What the exercise asks - Work through the listing below, copying each line that carries the word "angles".

+++

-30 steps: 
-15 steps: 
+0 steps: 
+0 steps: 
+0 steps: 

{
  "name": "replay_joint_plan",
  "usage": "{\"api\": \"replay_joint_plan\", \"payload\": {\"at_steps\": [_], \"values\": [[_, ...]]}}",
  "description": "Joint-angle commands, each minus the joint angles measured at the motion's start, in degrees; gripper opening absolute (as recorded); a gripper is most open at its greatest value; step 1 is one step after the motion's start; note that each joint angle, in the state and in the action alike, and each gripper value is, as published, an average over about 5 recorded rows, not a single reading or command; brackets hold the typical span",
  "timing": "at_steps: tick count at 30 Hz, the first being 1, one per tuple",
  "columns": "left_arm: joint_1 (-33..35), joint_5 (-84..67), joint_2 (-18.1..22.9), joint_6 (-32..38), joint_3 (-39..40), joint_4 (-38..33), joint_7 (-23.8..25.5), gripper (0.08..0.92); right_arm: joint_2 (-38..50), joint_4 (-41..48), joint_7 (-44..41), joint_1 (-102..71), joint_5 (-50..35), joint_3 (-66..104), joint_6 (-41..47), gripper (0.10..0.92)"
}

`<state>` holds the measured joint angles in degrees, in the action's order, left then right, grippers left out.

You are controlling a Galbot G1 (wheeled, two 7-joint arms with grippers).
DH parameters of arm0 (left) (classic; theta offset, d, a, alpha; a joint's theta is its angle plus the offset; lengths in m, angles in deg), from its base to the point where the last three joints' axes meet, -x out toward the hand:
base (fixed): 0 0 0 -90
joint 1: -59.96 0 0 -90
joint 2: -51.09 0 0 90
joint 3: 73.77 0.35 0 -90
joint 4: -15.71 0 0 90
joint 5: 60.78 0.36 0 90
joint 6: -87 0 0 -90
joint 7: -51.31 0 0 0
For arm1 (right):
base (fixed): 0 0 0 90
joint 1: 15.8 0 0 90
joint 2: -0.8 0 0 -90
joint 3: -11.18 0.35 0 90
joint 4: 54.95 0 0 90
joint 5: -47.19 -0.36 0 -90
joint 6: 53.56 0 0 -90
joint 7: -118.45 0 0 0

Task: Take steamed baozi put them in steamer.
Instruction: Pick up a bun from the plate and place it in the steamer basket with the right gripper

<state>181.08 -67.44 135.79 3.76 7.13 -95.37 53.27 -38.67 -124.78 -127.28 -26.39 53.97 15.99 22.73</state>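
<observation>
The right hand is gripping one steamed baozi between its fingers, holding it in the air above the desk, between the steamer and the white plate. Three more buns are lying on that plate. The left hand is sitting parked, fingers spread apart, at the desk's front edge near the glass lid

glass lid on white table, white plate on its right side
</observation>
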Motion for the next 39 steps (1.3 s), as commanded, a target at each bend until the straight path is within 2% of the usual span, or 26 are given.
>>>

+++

Exercise solution -
  "description": "Joint-angle commands, each minus the joint angles measured at the motion's start, in degrees; gripper opening absolute (as recorded); a gripper is most open at its greatest value; step 1 is one step after the motion's start; note that each joint angle, in the state and in the action alike, and each gripper value is, as published, an average over about 5 recorded rows, not a single reading or command; brackets hold the typical span",
`<state>` holds the measured joint angles in degrees, in the action's order, left then right, grippers left out.
DH parameters of arm0 (left) (classic; theta offset, d, a, alpha; a joint's theta is its angle plus the offset; lengths in m, angles in deg), from its base to the point where the last three joints' axes meet, -x out toward the hand:

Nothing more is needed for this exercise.